Cristoforo Colombo
La tradizione del navigatore
La memoria del paese conserva, fin dal Seicento, un legame con Cristoforo Colombo. Al numero 28 di Via Rati, in pieno caruggio, una lapide in marmo del 1650 ricorda che «qui nacque, secondo la tradizione, il navigatore che scoprì l'America». La casa è semplice, addossata agli altri edifici del centro storico, e sulla facciata si distingue ancora un affresco sbiadito con uno stemma di famiglia.
La rivendicazione cogoletese è documentata da atti notarili, cronache locali e dalla lapide stessa. È tuttavia storicamente contesa: la tesi prevalente, sostenuta dalla maggior parte degli storici, colloca la nascita di Colombo a Genova nel 1451, sulla base di documenti d'archivio rinvenuti tra Otto e Novecento. Altre tradizioni rivendicano la paternità del navigatore anche in altri comuni italiani, spagnoli e portoghesi — segno di quanto la figura di Colombo abbia interessato la memoria europea.
A Cogoleto la disputa non scalda gli animi: il legame con il navigatore è considerato parte dell'identità del borgo, una storia raccontata di generazione in generazione, indipendentemente dalla certezza storica. La casa-museo, la lapide e i toponimi (Via Colombo, Piazza Colombo) restano un riferimento per chi visita il paese.

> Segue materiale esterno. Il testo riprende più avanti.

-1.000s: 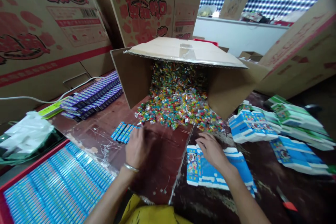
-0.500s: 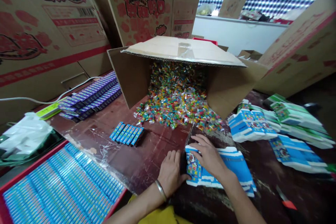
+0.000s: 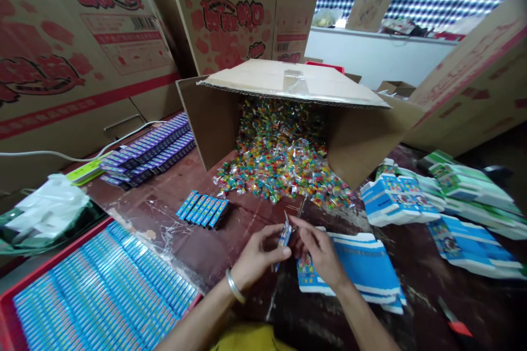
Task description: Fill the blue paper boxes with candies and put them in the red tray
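Observation:
My left hand (image 3: 258, 256) grips a small blue carton (image 3: 284, 238) between thumb and fingers, tilted on edge above the table. At the carton's upper end, the fingers of my right hand (image 3: 320, 251) are pinched by its opened flap. Just under and beyond that hand lies a stack of flat blue cartons (image 3: 364, 269), with printed faces and white edges. Further left, a short row of filled blue boxes (image 3: 203, 209) rests on the table. Ahead, wrapped colourful candies (image 3: 284, 170) spill from a cardboard box (image 3: 354, 142) lying on its side.
A red tray (image 3: 53, 255) packed with blue boxes is at lower left, near a white plastic bag (image 3: 49, 205). Purple boxes (image 3: 152, 148) are stacked behind. More blue cartons (image 3: 397, 197) and green cartons (image 3: 465, 181) lie right, with a red-handled cutter (image 3: 459, 328) nearer.
A blue carton has been lifted off the flat stack and is now in my left hand, opened out. Both hands have come together, left of the stack.

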### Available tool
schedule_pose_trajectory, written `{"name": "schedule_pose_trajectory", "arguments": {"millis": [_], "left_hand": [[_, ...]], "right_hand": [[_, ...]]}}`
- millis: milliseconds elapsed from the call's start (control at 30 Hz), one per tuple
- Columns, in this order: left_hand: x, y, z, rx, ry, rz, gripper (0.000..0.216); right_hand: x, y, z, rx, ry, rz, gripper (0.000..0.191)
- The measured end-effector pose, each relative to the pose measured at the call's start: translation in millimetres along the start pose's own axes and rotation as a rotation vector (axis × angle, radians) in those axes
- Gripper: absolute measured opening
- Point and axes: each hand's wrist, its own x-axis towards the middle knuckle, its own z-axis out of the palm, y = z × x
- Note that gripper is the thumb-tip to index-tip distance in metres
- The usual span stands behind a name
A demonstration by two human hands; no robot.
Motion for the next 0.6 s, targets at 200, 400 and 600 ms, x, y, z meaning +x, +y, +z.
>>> {"name": "schedule_pose_trajectory", "arguments": {"millis": [200, 400, 600], "left_hand": [[-8, 6, -13, -0.362, -0.228, -0.136, 0.047], [-13, -3, -11, -0.305, -0.156, -0.168, 0.034], [-9, -15, -3, -0.324, 0.249, -0.048, 0.024]], "right_hand": [[-3, -12, -7, -0.043, -0.243, 0.055, 0.028], [6, -20, -10, -0.032, -0.237, 0.146, 0.023], [3, 5, 22, -0.109, 0.136, -0.045, 0.023]]}}
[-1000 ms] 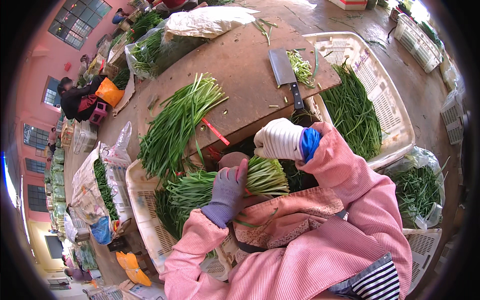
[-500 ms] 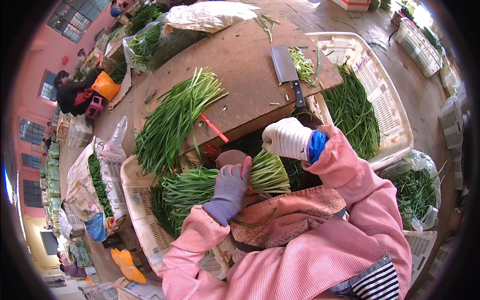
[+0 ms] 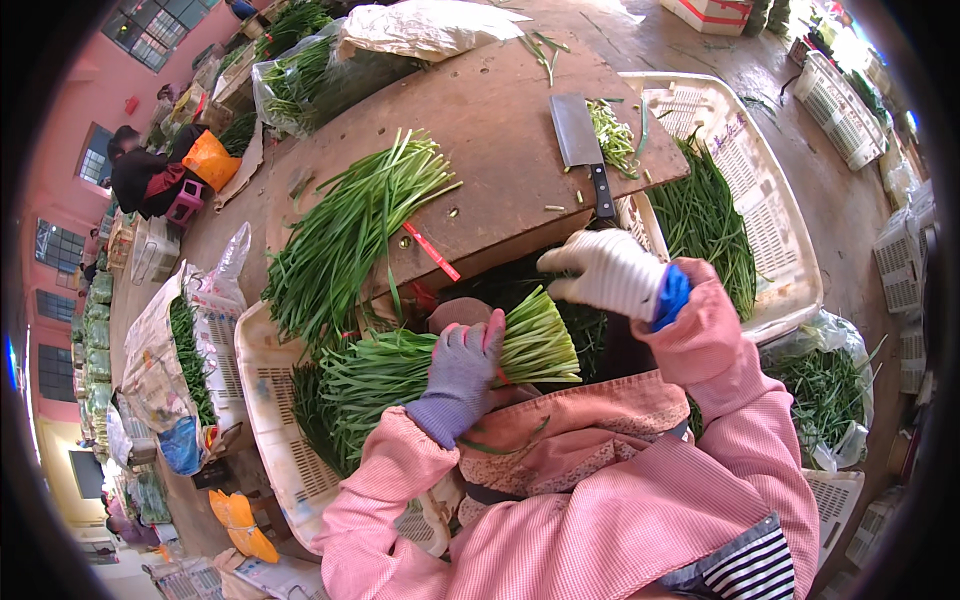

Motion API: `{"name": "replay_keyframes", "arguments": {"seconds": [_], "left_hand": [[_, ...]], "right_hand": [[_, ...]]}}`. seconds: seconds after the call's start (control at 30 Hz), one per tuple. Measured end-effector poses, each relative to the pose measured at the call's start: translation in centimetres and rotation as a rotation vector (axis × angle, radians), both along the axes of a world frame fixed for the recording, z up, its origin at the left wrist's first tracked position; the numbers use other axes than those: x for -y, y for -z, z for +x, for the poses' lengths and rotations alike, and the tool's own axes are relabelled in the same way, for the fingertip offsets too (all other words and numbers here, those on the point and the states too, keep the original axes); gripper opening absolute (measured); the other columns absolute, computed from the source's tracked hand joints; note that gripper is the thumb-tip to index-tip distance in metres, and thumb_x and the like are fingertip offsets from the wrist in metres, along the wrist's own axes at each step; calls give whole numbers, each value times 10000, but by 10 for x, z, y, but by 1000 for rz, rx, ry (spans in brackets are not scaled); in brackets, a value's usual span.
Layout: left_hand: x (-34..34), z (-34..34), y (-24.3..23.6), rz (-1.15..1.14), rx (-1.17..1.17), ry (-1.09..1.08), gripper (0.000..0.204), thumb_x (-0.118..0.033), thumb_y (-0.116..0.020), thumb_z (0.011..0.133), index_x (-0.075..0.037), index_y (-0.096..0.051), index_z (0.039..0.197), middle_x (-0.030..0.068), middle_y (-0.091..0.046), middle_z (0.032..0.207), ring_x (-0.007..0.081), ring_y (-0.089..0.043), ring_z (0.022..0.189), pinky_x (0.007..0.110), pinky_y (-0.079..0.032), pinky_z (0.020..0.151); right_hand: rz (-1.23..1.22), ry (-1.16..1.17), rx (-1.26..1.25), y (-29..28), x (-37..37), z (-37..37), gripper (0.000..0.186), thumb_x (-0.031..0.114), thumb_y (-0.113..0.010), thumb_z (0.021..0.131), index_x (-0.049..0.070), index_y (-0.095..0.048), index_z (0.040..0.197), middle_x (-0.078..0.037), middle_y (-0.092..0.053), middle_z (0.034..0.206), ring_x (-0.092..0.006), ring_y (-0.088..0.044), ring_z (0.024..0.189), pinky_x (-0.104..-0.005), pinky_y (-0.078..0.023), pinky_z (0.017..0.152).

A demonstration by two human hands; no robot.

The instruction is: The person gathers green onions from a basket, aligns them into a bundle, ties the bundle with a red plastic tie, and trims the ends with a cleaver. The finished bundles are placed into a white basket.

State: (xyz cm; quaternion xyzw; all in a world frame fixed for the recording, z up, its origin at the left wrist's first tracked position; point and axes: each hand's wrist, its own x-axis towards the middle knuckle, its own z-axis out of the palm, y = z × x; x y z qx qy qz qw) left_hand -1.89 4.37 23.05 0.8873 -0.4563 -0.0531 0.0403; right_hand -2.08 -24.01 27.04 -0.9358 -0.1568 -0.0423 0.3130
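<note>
Greens (image 3: 541, 340), pale-stemmed, are clasped in one bunch by left hand (image 3: 464, 362); right hand (image 3: 606, 272) is spread; one knife (image 3: 574, 132) is seen.

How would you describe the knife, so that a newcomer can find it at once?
Start from the large brown board. Near its right end, beside a small heap of cut green stalks, lies the knife. Its broad grey blade and black handle set it apart from those green pieces.

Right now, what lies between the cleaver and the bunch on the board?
Head view: mostly bare board and a few small scraps between cleaver and bunch.
</note>
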Motion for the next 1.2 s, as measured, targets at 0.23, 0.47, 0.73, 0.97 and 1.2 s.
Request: {"name": "replay_keyframes", "arguments": {"seconds": [0.23,0.47,0.73,0.97,1.2], "left_hand": [[-2,1,3,-26,41,18,1223,-554,-815,600,54,-268,1509,123,-525,1131,292,-518,1053,457,-373,1032],[-4,6,5,-79,-5,16,1220,-543,-821,595,56,-274,1507,131,-524,1153,308,-516,1078,464,-360,1057],[-5,6,8,-162,6,13,1302,-471,-879,575,32,-172,1546,174,-504,1298,357,-495,1161,497,-342,1082],[-19,6,6,-167,-51,-40,1238,-455,-884,566,13,-259,1528,170,-496,1306,353,-477,1193,522,-329,1103],[-38,-8,4,-251,174,-215,1080,-424,-857,628,15,-345,1472,196,-448,1386,385,-437,1272,534,-323,1113]], "right_hand": [[-1,-75,-315,27,-33,21,237,289,-651,820,89,-762,878,-144,-689,729,-342,-689,730,-408,-550,706],[95,-51,-319,30,-33,28,236,278,-662,801,75,-760,873,-157,-689,733,-329,-695,715,-387,-553,697],[61,31,-100,43,-39,23,189,255,-705,804,95,-772,879,-156,-691,780,-340,-696,753,-403,-565,730],[211,283,-64,38,2,21,121,121,-728,829,22,-743,898,-110,-692,759,-231,-683,720,-334,-541,685],[267,330,-141,60,18,0,266,299,-707,884,48,-748,959,-171,-701,801,-332,-700,756,-394,-556,715]]}}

Pochi chilometri a monte del centro abitato comincia il Parco Naturale Regionale del Beigua, UNESCO Global Geopark dal 2015: oltre 39.000 ettari di crinali tra il mare e l'Appennino, con geositi di rilevanza internazionale, sentieri panoramici e una biodiversità mediterranea-alpina unica in Italia. Dal lungomare di Cogoleto si può salire in mezz'ora di auto fino ai 1.287 metri del Monte Beigua, una delle poche vette costiere italiane con vista contemporanea sul mare e sulle Alpi nelle giornate limpide.